» **To do**
Take the data below. Output it exactly from its first line through the line containing "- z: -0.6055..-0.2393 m".

» **Data section**
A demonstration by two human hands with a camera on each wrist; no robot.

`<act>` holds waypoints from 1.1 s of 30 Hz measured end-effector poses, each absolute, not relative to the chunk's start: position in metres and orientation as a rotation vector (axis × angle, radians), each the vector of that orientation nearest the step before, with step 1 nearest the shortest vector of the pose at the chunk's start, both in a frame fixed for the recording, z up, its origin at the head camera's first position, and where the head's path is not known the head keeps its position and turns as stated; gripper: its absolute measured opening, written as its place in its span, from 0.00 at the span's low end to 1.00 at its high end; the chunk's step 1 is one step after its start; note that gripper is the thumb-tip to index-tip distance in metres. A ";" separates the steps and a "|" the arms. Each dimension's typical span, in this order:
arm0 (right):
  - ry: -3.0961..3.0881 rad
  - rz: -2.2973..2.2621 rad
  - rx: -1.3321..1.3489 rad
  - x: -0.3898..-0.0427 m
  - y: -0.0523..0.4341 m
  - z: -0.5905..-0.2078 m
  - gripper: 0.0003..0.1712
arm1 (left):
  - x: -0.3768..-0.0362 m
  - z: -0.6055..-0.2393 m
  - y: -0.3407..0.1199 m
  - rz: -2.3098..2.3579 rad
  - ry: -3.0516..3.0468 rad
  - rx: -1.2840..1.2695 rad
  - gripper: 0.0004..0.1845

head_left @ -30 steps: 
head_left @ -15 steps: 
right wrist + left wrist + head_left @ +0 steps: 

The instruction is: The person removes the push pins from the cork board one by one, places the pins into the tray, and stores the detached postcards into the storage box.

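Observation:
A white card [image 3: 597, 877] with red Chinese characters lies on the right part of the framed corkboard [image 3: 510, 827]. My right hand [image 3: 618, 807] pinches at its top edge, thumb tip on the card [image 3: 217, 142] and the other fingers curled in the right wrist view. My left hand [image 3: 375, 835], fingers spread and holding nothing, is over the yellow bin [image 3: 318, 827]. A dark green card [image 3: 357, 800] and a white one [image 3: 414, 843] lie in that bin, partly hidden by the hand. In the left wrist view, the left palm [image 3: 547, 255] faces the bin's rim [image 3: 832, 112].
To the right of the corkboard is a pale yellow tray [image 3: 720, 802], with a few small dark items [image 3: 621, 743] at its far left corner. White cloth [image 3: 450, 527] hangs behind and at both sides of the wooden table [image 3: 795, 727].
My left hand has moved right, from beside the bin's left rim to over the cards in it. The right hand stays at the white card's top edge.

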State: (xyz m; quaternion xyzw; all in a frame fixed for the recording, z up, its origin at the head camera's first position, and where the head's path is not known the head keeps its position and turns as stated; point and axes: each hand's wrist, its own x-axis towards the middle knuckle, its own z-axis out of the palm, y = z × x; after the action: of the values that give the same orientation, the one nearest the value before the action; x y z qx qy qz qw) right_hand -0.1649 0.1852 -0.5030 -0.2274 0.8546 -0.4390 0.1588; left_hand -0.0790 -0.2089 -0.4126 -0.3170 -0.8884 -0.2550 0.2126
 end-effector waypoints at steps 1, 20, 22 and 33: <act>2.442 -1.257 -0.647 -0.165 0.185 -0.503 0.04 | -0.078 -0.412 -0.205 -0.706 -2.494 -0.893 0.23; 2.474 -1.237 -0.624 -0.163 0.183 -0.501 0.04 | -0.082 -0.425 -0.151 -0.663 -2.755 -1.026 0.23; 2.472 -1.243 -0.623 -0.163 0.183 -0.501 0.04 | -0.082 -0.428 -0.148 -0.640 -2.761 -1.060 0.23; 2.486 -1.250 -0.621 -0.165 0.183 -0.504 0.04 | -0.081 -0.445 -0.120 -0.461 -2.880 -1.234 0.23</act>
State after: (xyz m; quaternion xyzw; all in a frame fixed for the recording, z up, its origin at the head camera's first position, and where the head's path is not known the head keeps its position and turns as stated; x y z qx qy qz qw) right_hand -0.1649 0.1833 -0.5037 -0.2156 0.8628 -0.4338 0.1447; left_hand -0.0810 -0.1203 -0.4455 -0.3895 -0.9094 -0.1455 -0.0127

» **Result for this exercise**
A demonstration by two human hands with a camera on each wrist; no robot.

`<act>` holds waypoints from 1.1 s of 30 Hz measured end-effector poses, each absolute, not relative to the chunk's start: position in metres and orientation as a rotation vector (axis × angle, radians), each the vector of that orientation nearest the step before, with step 1 nearest the shortest vector of the pose at the chunk's start, both in a frame fixed for the recording, z up, its origin at the head camera's first position, and where the head's path is not known the head keeps its position and turns as stated; gripper: its absolute measured opening, written as its place in its span, from 0.00 at the span's low end to 1.00 at its high end; the chunk's step 1 is one step after its start; note that gripper is the thumb-tip to index-tip distance in metres. A ";" separates the steps and a "|" the arms. Each dimension's typical span, in this order:
arm0 (right):
  - ry: -3.0961..3.0881 rad
  - rz: -2.2973..2.2621 rad
  - rx: -1.3321..1.3489 rad
  - x: -0.3898..-0.0427 m
  - y: -0.0523..0.4341 m
  - z: -0.5905..-0.2078 m
  - gripper: 0.0003..0.1712
arm1 (left):
  - x: -0.3768..-0.0362 m
  - z: -0.6055..-0.2393 m

The answer has been given, and the exercise is complete.